A detta di che ciò la stampa riporta non si tratterebbe di un semplice appartenente alle forze dell’ordine sorpreso a rubare, o di un militare denunciato per aver abusato del potere che la divisa gli conferisce. Qua parliamo di un’intera caserma – la casa della legalità, assurta, a detta degli inquirenti, a quintessenza del reato – ove i reggenti avrebbero fatto il bello e il cattivo tempo, attingendo a piene mani da quel mondo illegale e violento che avevano il compito di isolare e rendere innocuo e dal quale avrebbero dovuto proteggerci.

Qui la legge ordinaria sarebbe stata sospesa, così come la funzione di tutela del cittadino, soppiantate da livide pulsioni sadiche. Stando alle notizie abbiamo a che fare con qualcosa di qualitativamente diverso dal semplice reato. Tra quelle mura sarebbero stati adottati in maniera sistematica comportamenti volti ad instaurare un ordine parallelo e antitetico alla legge, fatto di codici, usanze, modalità di repressione fisica che parrebbero attingere da codici malavitosi. “Hai presente le scene di Gomorra? Guarda che è stato uguale”.

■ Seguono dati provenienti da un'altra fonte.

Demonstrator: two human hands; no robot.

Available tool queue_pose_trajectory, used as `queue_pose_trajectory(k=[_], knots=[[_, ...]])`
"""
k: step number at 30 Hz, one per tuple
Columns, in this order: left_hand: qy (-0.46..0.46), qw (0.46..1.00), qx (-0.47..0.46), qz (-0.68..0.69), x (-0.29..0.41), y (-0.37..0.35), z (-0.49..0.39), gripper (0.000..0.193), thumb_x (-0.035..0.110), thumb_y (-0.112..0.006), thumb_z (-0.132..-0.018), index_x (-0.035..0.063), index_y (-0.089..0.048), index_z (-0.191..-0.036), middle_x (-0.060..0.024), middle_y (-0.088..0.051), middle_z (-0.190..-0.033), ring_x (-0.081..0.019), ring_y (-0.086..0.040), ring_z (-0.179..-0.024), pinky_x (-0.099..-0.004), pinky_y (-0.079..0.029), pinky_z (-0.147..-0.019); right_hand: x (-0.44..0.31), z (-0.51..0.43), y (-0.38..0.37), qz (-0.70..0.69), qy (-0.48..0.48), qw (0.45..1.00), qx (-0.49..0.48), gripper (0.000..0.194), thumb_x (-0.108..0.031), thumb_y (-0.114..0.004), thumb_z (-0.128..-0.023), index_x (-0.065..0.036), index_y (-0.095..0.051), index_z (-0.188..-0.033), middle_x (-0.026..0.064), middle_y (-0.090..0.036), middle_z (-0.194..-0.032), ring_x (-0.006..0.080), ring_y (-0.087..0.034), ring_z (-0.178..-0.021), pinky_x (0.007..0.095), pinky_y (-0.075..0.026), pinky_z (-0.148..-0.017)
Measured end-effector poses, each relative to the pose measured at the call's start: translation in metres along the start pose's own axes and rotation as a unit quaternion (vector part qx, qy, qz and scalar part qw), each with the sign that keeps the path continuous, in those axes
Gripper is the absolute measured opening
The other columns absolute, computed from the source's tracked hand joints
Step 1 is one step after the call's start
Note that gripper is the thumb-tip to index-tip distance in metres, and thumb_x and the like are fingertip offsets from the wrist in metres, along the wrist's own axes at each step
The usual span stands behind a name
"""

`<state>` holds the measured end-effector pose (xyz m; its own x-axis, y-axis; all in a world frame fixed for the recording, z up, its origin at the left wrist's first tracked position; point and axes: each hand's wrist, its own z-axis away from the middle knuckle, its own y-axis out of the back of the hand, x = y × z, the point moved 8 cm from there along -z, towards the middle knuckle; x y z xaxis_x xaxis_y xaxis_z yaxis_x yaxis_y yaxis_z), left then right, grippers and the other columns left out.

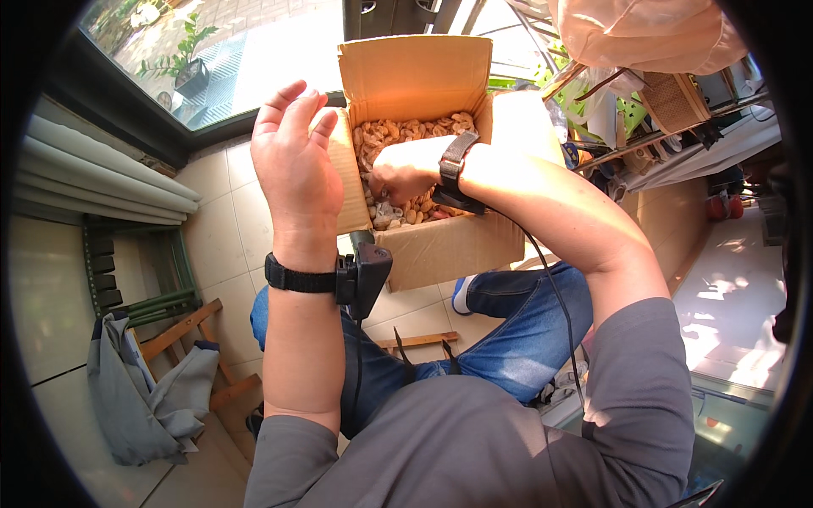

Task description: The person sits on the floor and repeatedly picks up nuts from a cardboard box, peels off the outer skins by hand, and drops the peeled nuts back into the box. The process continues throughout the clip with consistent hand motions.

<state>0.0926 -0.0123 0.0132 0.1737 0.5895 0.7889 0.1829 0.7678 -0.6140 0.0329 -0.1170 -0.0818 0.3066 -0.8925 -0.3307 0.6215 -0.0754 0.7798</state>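
Note:
An opened cardboard box (pixel 451 254) stands in front of me, filled with many small, light-brown dried pieces (pixel 406 130) whose exact kind I cannot tell. My right hand (pixel 406 171) reaches down among them near the box's left side; its fingertips are partly hidden, and whether they grip anything is unclear. Beside them lies a crumpled bit of clear plastic (pixel 385 213). My left hand (pixel 298 152) is raised over the box's left flap (pixel 350 184), palm up and fingers partly bent, with nothing seen in it. Both wrists wear black straps with small devices and cables.
A glass door frame (pixel 190 133) is at the upper left, with a potted plant (pixel 190 70) outside. Grey cloth (pixel 136 394) hangs on a wooden frame (pixel 184 330) at the left. A cluttered metal rack (pixel 673 127) stands at the upper right. My knees flank the box's near side.

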Motion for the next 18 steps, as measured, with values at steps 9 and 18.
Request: queue_pose_trajectory(k=[9,18], knots=[[0.021,0.999,-0.036,-0.03,-0.004,-0.007,0.001,0.025,0.007,-0.064,-0.093,0.0004,-0.058,-0.117,-0.0077,-0.061,-0.11,-0.0146,-0.06,-0.097,-0.0294,-0.049,-0.085,0.013,0.024,0.019,-0.095,0.018,0.992,0.082,0.031,-0.025,-0.064,-0.09,-0.006,-0.07,-0.114,0.0157,-0.072,-0.104,0.0332,-0.067,-0.097,0.0426,-0.052,-0.088],[-0.002,0.901,-0.228,-0.369,-0.031,-0.041,0.023,0.016,0.01,-0.062,-0.099,0.003,-0.068,-0.111,-0.0001,-0.065,-0.087,-0.0065,-0.056,-0.077,-0.0219,-0.048,-0.07,0.028,0.118,0.034,-0.552,-0.057,0.793,0.252,0.024,-0.025,-0.062,-0.099,-0.002,-0.069,-0.105,0.0042,-0.069,-0.086,0.01,-0.058,-0.071,0.0254,-0.049,-0.066]])
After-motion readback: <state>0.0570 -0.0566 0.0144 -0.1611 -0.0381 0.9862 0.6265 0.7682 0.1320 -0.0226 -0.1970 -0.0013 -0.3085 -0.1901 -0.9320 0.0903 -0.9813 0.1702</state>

Saremmo dunque in presenza di un processo di sostituzione e inserimento all’interno di una catena delinquenziale. Un edificio deputato alla garanzia del diritto era de facto diventato una zona porosa ove la legge veniva sbriciolata e diluita in un torbido torrente malavitoso. Un salto di qualità preoccupante che implica necessari provvedimenti da chi di dovere. Siamo in presenza di un allarme che lo stato e i vertici dell’Arma non possono ignorare. Dobbiamo cominciare a porci il problema, seriamente, dei parametri che vengono utilizzati come filtro per l’arruolamento nelle forze dell’ordine.

I criteri di valutazione, tesi a dedurre se in alcuni animi si annidi il godimento per la violazione, la prevaricazione o lo sfruttamento, esistono. Esistono professionisti capaci di individuarli, al netto di dissimulazioni e furberie. L’Arma deve implementare gli strumenti che utilizza per l’accesso alla divisa con il sapere che offre la clinica, dotandosi di uomini e strumenti capaci di individuare nuclei di perversione o tendenze prevaricatrici.

Come ho avuto modo di scrivere, non si diventa torturatori per caso, poiché il sadico trae ab origine un godimento infinito nel ridurre l’altro a oggetto, ottenendo soddisfacimento in maniera proporzionale alla sofferenza che riesce a infliggergli. Ed è su questi tratti che deve posarsi con maggior efficacia uno sguardo più attento, clinicamente formato, più capace di individuare e respingere chi domanda di indossare una divisa senza avere i necessari anticorpi alla perversione.

Lo sdegno dall’alto non basta più, il problema non può più essere rimandato, attribuito a cause specifiche o occasionali. L’Arma è un plinto della nostra democrazia, il carabiniere una figura scritta indelebilmente nella nostra vita familiare. La benemerita è quel punto di garanzia convocato ogni qual volta la nostra sicurezza viene percepita essere a rischio. Dunque oggi l’inevitabile l’imbarazzo di chi la governa a fronte di questo episodio deve sapersi tramutare in una coraggiosa opera di ridefinizione dei criteri di accesso in quella che è non solo un arma dell’esercito, quanto un pezzo della nostra storia.